## TO DO
Below is a listing; retype exactly the lines between the one containing "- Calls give" and the one containing "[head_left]", inclusive, minus the pictures.

● ● ●

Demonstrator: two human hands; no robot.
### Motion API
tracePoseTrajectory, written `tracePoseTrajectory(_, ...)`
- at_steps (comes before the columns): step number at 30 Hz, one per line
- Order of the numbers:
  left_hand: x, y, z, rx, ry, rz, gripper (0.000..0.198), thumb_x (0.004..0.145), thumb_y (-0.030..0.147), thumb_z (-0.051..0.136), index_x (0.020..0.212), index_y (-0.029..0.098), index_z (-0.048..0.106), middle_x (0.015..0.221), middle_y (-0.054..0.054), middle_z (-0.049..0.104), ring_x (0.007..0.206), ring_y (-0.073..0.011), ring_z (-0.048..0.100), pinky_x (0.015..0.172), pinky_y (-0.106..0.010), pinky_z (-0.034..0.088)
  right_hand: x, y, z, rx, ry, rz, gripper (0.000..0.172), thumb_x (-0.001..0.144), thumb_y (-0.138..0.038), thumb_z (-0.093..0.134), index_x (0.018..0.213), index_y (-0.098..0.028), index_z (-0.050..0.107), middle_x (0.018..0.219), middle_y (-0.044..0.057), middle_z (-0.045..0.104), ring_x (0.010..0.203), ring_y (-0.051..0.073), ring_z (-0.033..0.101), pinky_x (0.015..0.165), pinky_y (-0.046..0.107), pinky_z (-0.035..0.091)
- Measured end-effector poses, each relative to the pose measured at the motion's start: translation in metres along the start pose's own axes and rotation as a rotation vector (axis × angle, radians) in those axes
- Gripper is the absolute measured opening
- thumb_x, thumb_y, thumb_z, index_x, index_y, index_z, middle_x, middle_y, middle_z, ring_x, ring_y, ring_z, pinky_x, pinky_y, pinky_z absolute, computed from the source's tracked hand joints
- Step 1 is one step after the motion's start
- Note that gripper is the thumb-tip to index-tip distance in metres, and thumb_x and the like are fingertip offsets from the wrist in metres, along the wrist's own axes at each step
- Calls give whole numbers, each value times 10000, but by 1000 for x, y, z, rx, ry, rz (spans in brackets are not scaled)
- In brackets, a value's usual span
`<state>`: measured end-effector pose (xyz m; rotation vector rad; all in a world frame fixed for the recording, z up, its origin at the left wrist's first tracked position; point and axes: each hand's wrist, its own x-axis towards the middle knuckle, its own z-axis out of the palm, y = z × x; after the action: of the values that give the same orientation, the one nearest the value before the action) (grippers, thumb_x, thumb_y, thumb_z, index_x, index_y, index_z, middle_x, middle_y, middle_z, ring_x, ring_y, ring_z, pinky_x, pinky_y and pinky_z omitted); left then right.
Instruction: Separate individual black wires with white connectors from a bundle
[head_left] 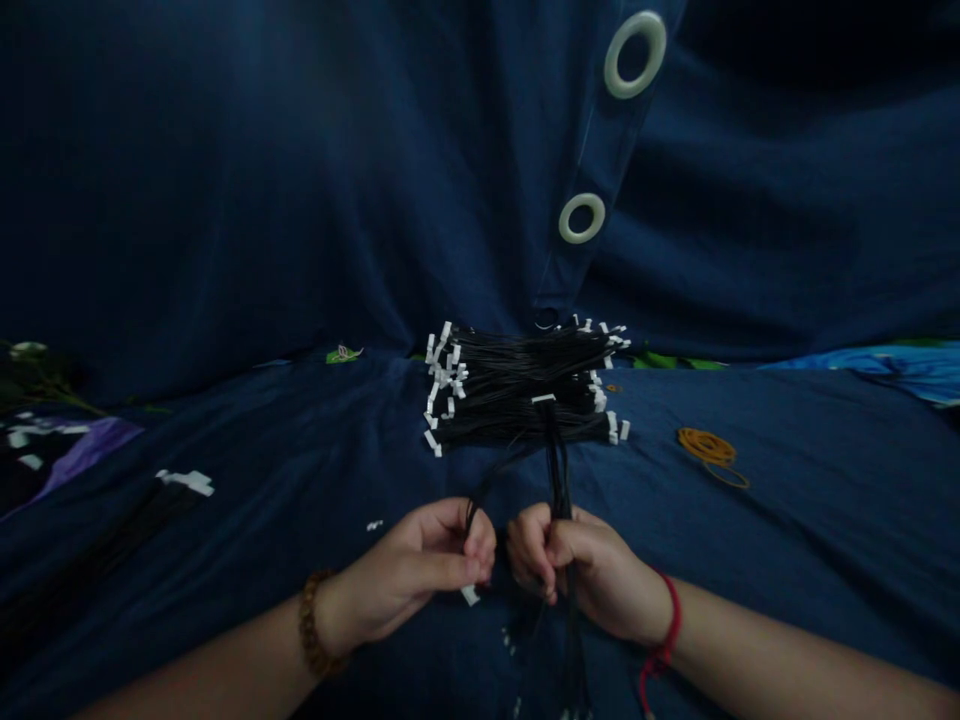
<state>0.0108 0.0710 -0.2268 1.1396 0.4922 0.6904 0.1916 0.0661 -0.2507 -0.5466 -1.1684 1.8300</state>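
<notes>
Thin black wires (525,372), glossy and plastic-coated, ending in smooth white plastic connectors (442,375), beyond the right hand (581,570); matt, creased navy cloth (225,200) beneath; polished wooden beads (309,625) behind the left hand (412,575).

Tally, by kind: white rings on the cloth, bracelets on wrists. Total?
White eyelet rings: 2
Brown bead bracelet: 1
Red cord bracelet: 1
Total: 4

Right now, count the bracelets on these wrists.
2: a wooden bead bracelet on the left wrist and a red cord on the right wrist. Others could be hidden underneath.
</notes>
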Motion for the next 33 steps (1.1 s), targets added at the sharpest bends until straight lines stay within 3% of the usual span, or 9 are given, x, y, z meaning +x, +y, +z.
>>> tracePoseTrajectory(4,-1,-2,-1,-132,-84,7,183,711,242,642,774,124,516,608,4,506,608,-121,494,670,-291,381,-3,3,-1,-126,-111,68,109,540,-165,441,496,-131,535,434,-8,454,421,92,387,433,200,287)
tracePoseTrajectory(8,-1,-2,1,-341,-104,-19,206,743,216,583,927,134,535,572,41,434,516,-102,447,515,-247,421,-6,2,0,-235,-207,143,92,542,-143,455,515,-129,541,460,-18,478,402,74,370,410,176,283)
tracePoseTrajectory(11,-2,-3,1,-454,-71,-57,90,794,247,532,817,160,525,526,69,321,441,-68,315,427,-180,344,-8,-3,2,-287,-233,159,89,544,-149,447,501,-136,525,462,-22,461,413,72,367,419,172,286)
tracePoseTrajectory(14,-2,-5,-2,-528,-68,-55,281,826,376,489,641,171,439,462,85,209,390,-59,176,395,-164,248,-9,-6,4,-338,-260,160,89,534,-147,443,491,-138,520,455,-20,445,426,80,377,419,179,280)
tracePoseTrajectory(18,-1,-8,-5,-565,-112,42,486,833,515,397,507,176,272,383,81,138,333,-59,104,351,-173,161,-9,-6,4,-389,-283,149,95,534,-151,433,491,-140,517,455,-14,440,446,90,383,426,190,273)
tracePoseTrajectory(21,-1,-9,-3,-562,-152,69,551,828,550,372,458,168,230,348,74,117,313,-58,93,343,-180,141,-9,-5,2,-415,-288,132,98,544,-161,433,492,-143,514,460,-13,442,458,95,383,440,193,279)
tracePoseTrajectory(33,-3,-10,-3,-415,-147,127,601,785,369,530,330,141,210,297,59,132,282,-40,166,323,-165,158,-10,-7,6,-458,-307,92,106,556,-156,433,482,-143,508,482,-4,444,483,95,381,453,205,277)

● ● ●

## ANSWER TO THIS PROBLEM
- Calls give whole numbers, each value times 10000, but by 1000 for x, y, z, rx, ry, rz (spans in brackets are not scaled)
- In brackets, a value's usual span
`<state>`: measured end-effector pose (xyz m; rotation vector rad; all in a world frame fixed for the recording, z up, its origin at the left wrist's first tracked position; point and axes: each hand's wrist, its own x-axis towards the middle knuckle, its own z-axis out of the palm, y = z × x; after the action: of the values that give the same orientation, the one nearest the value before the action) (grippers, thumb_x, thumb_y, thumb_z, index_x, index_y, index_z, middle_x, middle_y, middle_z, ring_x, ring_y, ring_z, pinky_x, pinky_y and pinky_z omitted); left then right.
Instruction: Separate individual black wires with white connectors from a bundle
[head_left] 

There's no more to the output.